__Problem details__. From first line to last, retype the data exactly.

__Raw data__.

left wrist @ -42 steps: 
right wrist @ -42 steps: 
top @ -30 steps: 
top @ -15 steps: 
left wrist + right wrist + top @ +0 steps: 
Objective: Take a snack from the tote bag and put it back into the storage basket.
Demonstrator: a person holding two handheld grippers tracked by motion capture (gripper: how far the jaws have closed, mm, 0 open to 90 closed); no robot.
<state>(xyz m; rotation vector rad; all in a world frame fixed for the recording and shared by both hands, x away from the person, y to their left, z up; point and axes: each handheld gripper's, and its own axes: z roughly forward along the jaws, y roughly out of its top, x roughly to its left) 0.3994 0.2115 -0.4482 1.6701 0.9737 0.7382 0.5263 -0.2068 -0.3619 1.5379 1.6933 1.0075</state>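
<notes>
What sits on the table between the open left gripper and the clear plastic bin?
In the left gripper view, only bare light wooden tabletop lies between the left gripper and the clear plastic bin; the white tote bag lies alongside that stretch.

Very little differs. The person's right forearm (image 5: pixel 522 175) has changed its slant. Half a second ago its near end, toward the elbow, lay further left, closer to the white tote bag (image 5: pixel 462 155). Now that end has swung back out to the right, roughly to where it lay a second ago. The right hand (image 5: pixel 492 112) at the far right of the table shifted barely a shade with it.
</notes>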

__Worked solution__.
left wrist @ -42 steps: 
right wrist @ -42 steps: 
top @ -30 steps: 
top @ -15 steps: 
left wrist + right wrist + top @ +0 steps: 
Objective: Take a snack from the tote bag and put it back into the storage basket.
Demonstrator: a person holding two handheld grippers tracked by motion capture (gripper: how far the jaws have closed, mm, 0 open to 90 closed); no robot.
<state>(xyz m; rotation vector rad; all in a world frame fixed for the recording and shared by both hands, x away from the person, y to their left, z up; point and axes: each handheld gripper's, and its own axes: z roughly forward along the jaws, y roughly out of its top, x roughly to its left) 0.3994 0.2115 -0.4482 1.6701 0.9737 0.7382 0.5263 -0.2068 -0.3619 1.5379 1.6933 1.0075</state>
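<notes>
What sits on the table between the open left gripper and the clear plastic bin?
In the left gripper view, only bare light wooden tabletop lies between the left gripper and the clear plastic bin; the white tote bag lies alongside that stretch.

Very little differs. The person's right forearm (image 5: pixel 522 175) has changed its slant. Half a second ago its near end, toward the elbow, lay further left, closer to the white tote bag (image 5: pixel 462 155). Now that end has swung back out to the right, roughly to where it lay a second ago. The right hand (image 5: pixel 492 112) at the far right of the table shifted barely a shade with it.
</notes>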

There is no additional output for this exercise.